Но и Гоголь, и Достоевский в своем творчестве являются пророками грядущего ужаса. Нервное напряжение ощущается и в их языке. Бродский писал о языке Достоевского, что его предложения лихорадочны, истеричны и слишком наполнены чувством. а лексическое содержание является сумасшедшей смесью художественной литературы, повседневного языка и бюрократических выражений.
Это было время неспокойной политической обстановки и ожидания революции, приход которой ощущали «все», сообщал Достоевский. Какая это будет революция и куда она пойдет, не знал никто. Но все говорили о революции, в то время как последний царь Николай II погружался в свои мечты о прошлом.

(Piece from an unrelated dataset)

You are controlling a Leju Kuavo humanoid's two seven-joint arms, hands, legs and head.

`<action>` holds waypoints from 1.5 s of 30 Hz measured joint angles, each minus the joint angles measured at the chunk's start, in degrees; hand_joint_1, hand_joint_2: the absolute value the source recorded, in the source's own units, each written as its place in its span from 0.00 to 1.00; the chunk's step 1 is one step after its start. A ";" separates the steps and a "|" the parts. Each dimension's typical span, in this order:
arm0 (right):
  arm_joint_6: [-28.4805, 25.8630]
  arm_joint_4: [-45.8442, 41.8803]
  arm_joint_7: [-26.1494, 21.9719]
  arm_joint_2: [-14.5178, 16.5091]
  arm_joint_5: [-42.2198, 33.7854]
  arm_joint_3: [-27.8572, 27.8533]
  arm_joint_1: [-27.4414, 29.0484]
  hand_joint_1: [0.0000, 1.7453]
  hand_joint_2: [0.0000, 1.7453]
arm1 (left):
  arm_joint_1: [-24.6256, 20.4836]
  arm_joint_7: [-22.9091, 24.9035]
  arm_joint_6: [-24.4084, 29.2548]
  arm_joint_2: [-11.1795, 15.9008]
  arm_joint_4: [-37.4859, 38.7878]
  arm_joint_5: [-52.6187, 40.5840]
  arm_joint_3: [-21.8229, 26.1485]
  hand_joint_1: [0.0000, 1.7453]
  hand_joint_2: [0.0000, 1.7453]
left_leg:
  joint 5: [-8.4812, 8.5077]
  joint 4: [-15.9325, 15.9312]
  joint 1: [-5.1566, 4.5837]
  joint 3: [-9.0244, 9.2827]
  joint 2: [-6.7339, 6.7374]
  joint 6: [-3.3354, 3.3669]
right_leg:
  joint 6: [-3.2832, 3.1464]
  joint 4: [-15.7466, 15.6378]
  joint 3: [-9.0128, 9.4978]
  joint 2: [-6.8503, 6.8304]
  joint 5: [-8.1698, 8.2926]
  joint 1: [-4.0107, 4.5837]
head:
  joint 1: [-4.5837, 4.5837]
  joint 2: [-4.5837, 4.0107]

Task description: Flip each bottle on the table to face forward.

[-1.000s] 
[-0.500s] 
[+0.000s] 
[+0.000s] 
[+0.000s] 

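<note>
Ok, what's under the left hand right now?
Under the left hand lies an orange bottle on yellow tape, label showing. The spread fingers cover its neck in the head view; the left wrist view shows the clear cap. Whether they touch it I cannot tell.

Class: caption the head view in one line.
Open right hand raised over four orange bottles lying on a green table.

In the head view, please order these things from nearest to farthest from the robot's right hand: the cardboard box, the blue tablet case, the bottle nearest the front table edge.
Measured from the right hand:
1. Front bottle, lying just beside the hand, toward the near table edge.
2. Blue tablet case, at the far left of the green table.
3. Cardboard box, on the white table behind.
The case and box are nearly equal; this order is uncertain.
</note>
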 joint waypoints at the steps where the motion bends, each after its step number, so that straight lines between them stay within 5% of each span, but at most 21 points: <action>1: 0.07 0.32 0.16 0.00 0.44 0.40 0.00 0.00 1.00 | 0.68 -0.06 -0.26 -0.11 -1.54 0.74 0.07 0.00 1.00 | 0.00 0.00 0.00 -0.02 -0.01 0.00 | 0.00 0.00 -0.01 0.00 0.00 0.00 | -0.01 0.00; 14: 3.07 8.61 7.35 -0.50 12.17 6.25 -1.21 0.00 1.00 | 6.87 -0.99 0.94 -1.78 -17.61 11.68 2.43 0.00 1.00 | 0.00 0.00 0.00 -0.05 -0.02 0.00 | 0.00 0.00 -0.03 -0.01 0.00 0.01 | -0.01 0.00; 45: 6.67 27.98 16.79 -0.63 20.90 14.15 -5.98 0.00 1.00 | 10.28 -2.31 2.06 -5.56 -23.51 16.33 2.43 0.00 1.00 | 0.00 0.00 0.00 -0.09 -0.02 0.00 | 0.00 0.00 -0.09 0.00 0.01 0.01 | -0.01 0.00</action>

Если Достоевский лихорадочен, истеричен и слишком чувствителен в своем языке, то все это есть у Андрея Белого, который, кроме того, еще и откровенно чувственен. В его романе «Петербург» действие перенесено в революцию 1905 года, после того как Россия проиграла войну с Японией, а в Петербурге восстали бастующие рабочие. Это террористы, шпионы, невежественные и дерзкие представители режима, которые видят гибель своего мира и ничего не могут с этим поделать. Главные действующие лица — это знатный Апполон Апполонович Аблеухов и его сын-террорист, которому не удается лишить жизни собственного отца. И Максим Горький тоже агитировал в своих романах.
Таково воплощение дистопических пророчеств. Если мы говорим о русской революции с ее кровавой резней и последующим террором сталинского времени, то, может быть, будет правильным сказать, что все шло так, как должно было идти. Во всяком случае, все шло так, как писала литература.